*Task*
Your answer must be an exact copy of the data, without any pictures.

*The data*
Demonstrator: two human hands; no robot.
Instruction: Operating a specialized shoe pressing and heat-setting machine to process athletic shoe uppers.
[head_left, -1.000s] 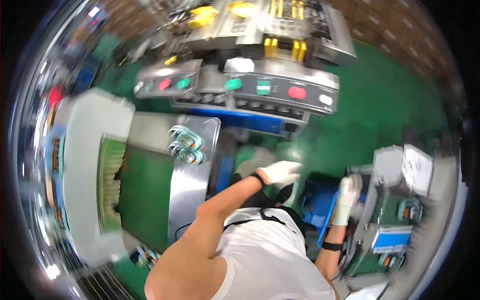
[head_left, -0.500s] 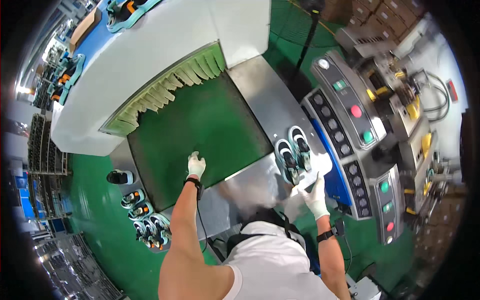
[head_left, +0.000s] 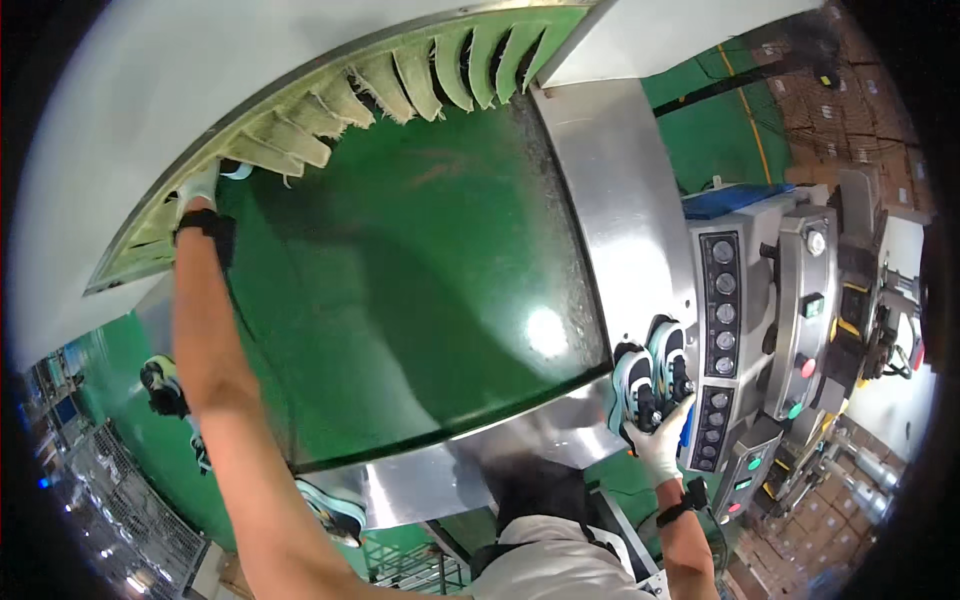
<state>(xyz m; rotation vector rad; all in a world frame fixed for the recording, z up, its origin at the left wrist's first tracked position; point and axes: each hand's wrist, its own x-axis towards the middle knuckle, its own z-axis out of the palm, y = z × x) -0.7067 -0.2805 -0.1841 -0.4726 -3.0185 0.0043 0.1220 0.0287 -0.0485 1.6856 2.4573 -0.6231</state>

*Answer for this exercise*
Demonstrator: two human hands; no robot.
Instruction: Operating a specialized shoe pressing and heat-setting machine to process athletic shoe uppers.
[head_left, -1.000s] 
[head_left, -0.500s] 
[head_left, +0.000s] 
<state>(xyz m; rotation vector rad; all in a world frame fixed for the recording, z up, its origin at the left wrist's first tracked position; point and axes: each hand's wrist, its own x-axis towards the middle knuckle, its own z-axis out of the palm, y = z × x) -0.7067 -0.2805 -0.1841 -0.4726 -3.0185 0.0043 0.1220 0.0287 -0.0485 1.6856 2.4573 -0.6231</state>

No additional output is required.